#### Task objective:
Give back exactly the stretch of data below from the line holding "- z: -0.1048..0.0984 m" through the line holding "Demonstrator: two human", both ends included, and leave the remaining lines out.

START Collected data

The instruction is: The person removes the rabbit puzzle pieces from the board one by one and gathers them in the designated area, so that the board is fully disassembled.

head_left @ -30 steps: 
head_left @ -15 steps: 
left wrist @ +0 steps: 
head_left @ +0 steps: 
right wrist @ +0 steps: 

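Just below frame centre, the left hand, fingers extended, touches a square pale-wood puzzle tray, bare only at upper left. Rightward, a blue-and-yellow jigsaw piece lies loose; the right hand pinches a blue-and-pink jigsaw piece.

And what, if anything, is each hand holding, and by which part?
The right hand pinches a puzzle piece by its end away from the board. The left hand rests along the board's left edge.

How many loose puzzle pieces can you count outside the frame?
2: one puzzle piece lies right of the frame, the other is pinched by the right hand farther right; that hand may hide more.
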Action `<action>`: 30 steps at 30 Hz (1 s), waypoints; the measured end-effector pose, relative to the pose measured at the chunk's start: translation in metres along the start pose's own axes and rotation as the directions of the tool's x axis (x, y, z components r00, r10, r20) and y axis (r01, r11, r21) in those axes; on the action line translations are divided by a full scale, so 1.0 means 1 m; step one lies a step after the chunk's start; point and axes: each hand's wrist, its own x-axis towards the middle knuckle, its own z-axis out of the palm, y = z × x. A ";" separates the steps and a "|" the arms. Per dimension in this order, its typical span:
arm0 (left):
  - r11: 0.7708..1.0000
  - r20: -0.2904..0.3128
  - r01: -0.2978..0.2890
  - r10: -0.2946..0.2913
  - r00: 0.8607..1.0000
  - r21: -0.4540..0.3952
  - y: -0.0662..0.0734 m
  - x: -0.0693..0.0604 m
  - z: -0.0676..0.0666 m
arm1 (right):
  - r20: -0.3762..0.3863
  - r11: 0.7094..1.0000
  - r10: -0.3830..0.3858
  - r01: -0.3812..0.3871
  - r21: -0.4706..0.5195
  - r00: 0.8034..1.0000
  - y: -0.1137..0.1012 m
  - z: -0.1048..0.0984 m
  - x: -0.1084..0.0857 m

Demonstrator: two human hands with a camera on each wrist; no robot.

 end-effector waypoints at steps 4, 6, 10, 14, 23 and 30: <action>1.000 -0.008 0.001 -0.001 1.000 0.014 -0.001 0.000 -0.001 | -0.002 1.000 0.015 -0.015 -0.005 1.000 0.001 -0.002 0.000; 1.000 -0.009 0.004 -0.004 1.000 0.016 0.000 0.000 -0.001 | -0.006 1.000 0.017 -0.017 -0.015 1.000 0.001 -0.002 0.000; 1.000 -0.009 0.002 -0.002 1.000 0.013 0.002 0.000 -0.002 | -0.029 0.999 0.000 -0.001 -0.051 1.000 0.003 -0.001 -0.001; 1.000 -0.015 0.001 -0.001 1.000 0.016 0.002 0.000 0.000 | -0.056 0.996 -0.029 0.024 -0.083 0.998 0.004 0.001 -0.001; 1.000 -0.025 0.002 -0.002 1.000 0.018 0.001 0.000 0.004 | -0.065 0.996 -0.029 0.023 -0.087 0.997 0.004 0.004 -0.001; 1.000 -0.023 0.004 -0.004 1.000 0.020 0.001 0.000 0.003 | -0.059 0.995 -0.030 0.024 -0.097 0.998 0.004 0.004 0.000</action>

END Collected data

#### Task answer:
  - z: -0.1048..0.0984 m
  - x: -0.1084..0.0857 m

Demonstrator: two human hands with a camera on each wrist; no robot.

No more output is expected here.